Él es mayor, tiene 60 años, ella 20.
Se conocieron hace unos diez. Ella es muy sumisa, ya desde el
día en que la acogió en su casa se dejó agarrar por él sin
presentar resistencia. Nunca conoció a sus padres, tampoco a sus
hermanas pero pese a lo que se pueda pensar, ella no considera haber
tenido una mala infancia, en absoluto. Ella era exactamente lo que él estuvo tanto tiempo buscando.
Él llegó a aprender a controlarla a
su antojo, podía hacerla reír a carcajadas, provocarle el llanto
más amargo que se pueda llegar a imaginar o hacer que se estremeciera de
placer. Y eso a ella le acabó gustando.
Pero estos últimos meses han sido
distintos. La edad le juega malas pasadas desde hace un tiempo y
empieza a presentar los primeros síntomas del mal de Alzheimer.

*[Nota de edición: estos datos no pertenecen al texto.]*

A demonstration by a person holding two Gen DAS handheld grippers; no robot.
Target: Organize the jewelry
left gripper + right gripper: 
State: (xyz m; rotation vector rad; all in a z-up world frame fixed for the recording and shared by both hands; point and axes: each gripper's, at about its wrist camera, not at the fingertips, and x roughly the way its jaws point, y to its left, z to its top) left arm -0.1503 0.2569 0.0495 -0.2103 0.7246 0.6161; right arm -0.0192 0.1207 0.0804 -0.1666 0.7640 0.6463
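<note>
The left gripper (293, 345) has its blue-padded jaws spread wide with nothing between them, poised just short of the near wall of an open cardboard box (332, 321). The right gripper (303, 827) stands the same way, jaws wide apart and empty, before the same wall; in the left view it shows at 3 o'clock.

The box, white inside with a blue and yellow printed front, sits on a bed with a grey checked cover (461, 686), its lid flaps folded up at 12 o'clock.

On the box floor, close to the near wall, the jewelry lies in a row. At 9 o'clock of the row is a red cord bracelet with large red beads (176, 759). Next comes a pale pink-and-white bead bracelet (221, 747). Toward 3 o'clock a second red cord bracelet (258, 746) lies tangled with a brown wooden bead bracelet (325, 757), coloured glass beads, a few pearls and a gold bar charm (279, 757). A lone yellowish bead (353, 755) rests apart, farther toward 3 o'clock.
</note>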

Se le traban las palabras, le fallan los reflejos... Y descarga la ira
que eso le provoca en ella, que continúa pensando que todo forma
parte del juego, aunque los golpes hayan empezado a hacerle daño,
daño de verdad.
Hoy es él quien llora por ella. Se
encuentran ambos en la cama. Ella inmóvil y boca arriba, sobre sus
brazos, mientras es acariciada y observada por él, aunque con la
mirada perdida. Aún le queda suficiente cordura para saber qué
ocurre. Conoce el mal que padece. Sigue llorando a la vez que
trastea, a sabiendas de que ya no volverá a poder tocar con ella
ninguna de aquellas piezas. Solo consigue arrancarle alguna nota.
Él pasó sus últimos días al lado de
su amada guitarra que ahora, tras la marcha de su compañero, llora
por primera vez sola, y en silencio.